Property editor of the NZ Herald

New Zealand residential property hits $1 trillion mark

The first dramatic evidence has emerged that Auckland's sizzling property market is cooling off. Photo / Doug Sherring
The first dramatic evidence has emerged that Auckland's sizzling property market is cooling off. Photo / Doug Sherring

The first dramatic evidence has emerged that Auckland's sizzling property market is cooling off - with the rate of rising home prices halving in the past 12 months.

Fresh CoreLogic data released to the Weekend Herald has revealed Auckland house values rose by 12.2 per cent last year - half the rate of increase in 2015.

And the figure could drop even further to just 10 per cent this year.

Other key findings in the CoreLogic stats include:

• Nationwide property has hit the $1 trillion mark for the first time. In comparison NZ listed stocks are worth a combined $114 billion,

• Auckland investors increased last year after being initially being affected by the loan-to-value ratio restrictions from late 2015, accounting for 43 per cent of sales,

• The QV House Price Index shows annual growth in Hamilton peaked at 31.5 per cent in July 2016, while Tauranga's peak was a month later at 28.5 per cent,

• Auckland movers and investors continue to buy up in Tauranga and Hamilton. Interest by locals in those cities is also increasing competition for fast reducing housing stock and subsequently higher house prices.

• Net migration, low interest rates and low supply continue to contribute to rising house prices across the country.

Nick Goodall, CoreLogic senior research analyst, told the Weekend Herald that the rate of growth in the Auckland region in 2017 could drop to 10 per cent.

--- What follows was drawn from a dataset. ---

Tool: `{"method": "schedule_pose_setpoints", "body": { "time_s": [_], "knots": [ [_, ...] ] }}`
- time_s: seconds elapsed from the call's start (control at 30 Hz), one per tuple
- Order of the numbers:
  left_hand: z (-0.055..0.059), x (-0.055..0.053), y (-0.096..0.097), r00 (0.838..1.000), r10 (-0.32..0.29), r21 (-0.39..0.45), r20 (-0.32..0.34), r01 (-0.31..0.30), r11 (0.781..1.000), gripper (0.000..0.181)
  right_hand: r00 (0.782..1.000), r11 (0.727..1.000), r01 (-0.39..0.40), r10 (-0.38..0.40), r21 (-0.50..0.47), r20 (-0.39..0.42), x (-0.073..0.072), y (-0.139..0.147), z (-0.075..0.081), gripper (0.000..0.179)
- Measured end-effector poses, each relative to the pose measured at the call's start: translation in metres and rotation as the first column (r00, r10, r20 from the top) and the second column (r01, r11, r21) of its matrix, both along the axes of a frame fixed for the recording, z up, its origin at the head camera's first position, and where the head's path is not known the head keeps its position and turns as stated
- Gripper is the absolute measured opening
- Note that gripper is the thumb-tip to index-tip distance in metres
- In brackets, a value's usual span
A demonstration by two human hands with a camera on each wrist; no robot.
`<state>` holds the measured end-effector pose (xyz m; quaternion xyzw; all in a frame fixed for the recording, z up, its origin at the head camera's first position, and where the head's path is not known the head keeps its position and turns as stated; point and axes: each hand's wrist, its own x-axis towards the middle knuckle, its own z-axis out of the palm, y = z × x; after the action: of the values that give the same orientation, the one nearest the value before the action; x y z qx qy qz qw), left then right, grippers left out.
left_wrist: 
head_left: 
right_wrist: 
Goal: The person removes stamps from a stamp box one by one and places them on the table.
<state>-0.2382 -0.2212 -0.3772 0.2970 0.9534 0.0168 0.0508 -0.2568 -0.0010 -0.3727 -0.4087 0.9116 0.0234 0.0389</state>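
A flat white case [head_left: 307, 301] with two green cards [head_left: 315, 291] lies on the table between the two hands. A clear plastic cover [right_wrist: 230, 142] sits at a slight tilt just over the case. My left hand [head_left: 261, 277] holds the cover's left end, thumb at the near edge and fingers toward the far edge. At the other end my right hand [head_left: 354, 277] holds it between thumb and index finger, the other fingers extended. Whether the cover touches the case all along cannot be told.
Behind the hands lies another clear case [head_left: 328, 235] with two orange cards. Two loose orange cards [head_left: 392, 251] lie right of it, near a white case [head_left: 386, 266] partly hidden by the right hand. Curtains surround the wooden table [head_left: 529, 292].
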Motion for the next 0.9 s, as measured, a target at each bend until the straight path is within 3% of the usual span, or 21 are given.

That was partly due to the increased LVR restrictions.

"Values might rise slightly less than in 2016, maybe by about 10 per cent," he said.

"It's difficult to put a number on it because there are unknowns like the general election posing the possibility of a change in Government, the Australian economy improving which could slow our net migration and international uncertainty with Trump coming in as US president.

"But in general, I'd expect a slightly lower rate of growth than in last year."

The release of the CoreLogic stats follow comments from Peter Thompson, Barfoot & Thompson's managing director, this month that Auckland prices had "eased".

The city's biggest realtor had 3270 properties on its books at the end of December, up 35 per cent from a year earlier, and the biggest available stock at the end of the year for four years. Barfoot had 776 new listings in December, less than half than in November, though still up 2.5 per cent from a year earlier.

The December median sale price fell $10,000 from November to December - down to $840,000 - and sales volumes fell from 947 in November to 721 last month.

Thompson added there "was certainly no suggestion that current prices are under any great downward pressure and normal sales numbers are being achieved."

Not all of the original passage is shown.